From the listing below, retype exactly the line holding "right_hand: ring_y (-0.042", the line holding "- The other", and the lines between them; skip everything else.

***** Information shown

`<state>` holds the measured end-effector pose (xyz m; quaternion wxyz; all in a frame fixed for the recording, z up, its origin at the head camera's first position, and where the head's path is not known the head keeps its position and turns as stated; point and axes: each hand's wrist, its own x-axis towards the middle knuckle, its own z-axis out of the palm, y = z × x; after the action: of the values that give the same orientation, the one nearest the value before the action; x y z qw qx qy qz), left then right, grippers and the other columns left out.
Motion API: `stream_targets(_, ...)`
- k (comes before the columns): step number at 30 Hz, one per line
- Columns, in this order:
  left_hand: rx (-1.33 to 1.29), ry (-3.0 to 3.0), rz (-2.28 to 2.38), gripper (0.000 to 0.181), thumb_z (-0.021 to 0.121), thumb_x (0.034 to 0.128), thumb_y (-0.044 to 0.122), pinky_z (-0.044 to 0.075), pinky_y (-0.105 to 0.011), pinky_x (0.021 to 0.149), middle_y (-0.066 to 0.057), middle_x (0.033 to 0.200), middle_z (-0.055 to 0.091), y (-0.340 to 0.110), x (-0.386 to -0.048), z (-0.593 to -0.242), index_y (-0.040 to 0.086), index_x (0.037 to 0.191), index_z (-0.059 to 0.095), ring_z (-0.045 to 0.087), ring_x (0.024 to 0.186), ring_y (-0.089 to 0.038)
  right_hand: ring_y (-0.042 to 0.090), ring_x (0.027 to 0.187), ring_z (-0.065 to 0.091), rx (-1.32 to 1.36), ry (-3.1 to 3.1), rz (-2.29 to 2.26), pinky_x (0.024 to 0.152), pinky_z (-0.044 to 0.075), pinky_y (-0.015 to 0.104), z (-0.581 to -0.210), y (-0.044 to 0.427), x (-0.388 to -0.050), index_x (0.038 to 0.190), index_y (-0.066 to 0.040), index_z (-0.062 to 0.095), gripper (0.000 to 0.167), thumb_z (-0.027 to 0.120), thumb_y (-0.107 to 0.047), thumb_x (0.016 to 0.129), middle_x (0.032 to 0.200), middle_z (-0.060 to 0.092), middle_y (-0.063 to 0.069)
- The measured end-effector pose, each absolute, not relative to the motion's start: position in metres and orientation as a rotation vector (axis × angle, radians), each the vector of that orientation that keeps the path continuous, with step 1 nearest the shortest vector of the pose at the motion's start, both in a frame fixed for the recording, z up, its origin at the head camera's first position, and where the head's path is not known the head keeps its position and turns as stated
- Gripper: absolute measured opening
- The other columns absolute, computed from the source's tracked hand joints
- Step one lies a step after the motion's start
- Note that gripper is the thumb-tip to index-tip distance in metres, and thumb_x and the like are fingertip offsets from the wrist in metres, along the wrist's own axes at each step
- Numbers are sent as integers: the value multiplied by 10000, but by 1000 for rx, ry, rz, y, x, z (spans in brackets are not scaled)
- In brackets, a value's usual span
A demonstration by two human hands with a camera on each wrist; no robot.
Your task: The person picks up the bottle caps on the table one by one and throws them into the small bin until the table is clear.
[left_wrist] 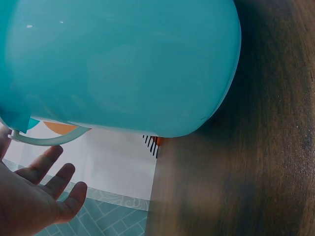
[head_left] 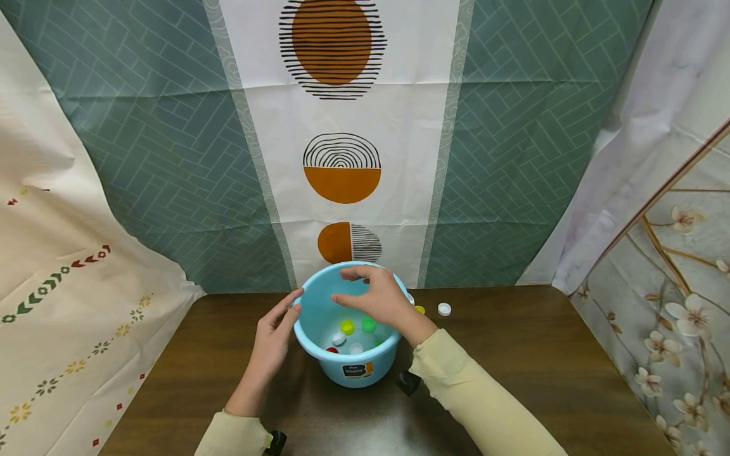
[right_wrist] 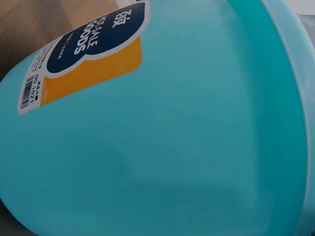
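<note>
A light blue bucket (head_left: 356, 361) stands upright on the table, with several caps inside: a yellow one (head_left: 347, 327), a green one (head_left: 368, 325), white ones (head_left: 339, 339) and part of a red one (head_left: 332, 349). My left hand (head_left: 270, 339) touches the bucket's left rim, its fingers extended; in the left wrist view the left hand (left_wrist: 42, 199) has spread fingers beside the bucket's handle (left_wrist: 49, 140). Over the bucket's opening, my right hand (head_left: 382, 297) has thumb and fingers apart, nothing visible between them. The right wrist view shows the bucket's labelled side (right_wrist: 187, 147), not the hand.
On the brown table (head_left: 502, 373), a white cap (head_left: 444, 309) lies right of the bucket. A yellow cap (head_left: 420, 310) and part of a white one (head_left: 411, 299) are close by the bucket's right side. Patterned cloth (head_left: 513, 158) hangs behind the table.
</note>
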<state>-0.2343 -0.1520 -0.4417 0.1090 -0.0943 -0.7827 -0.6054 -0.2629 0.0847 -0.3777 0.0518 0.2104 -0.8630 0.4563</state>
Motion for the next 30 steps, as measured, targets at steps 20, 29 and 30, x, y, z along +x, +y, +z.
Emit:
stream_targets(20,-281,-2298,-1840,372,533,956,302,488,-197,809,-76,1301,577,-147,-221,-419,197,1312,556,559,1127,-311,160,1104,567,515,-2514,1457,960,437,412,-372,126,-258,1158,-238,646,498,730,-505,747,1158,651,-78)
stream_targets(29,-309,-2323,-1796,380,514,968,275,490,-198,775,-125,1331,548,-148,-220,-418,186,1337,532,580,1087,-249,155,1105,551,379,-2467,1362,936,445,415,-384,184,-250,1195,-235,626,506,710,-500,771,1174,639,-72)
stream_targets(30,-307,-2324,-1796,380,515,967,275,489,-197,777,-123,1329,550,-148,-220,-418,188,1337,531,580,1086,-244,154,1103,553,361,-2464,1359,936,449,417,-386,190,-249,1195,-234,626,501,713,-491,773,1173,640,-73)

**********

> _Answer for the task_
  right_hand: ring_y (-0.042 to 0.090), ring_x (0.027 to 0.187), ring_z (-0.065 to 0.091), rx (-1.32 to 1.36), ry (-3.1 to 3.1), rz (-2.29 to 2.26), pinky_x (0.024 to 0.152), pinky_z (-0.044 to 0.075), pinky_y (-0.015 to 0.104), z (-0.581 to -0.210), y (-0.044 to 0.427), x (-0.388 to -0.050), index_x (0.038 to 0.190), index_y (-0.066 to 0.040), index_z (-0.062 to 0.095), gripper (0.000 to 0.167), thumb_z (-0.027 to 0.120), thumb_y (-0.107 to 0.047), thumb_x (0.016 to 0.129), middle_x (0.032 to 0.200), middle_z (-0.060 to 0.092), middle_y (-0.063 to 0.069)
- The measured end-effector pose, each absolute, not relative to the motion's start: position in metres and orientation as a rotation vector (axis × angle, radians), each the vector of that orientation that keeps the path continuous, with step 1 nearest the shortest vector of the pose at the motion's start, both in a frame fixed for the recording, z up, its origin at the head camera's first position, and where the head's path is not known the head keeps its position and turns as stated
- Gripper: absolute measured opening
- The other columns absolute, computed from the source's tracked hand joints

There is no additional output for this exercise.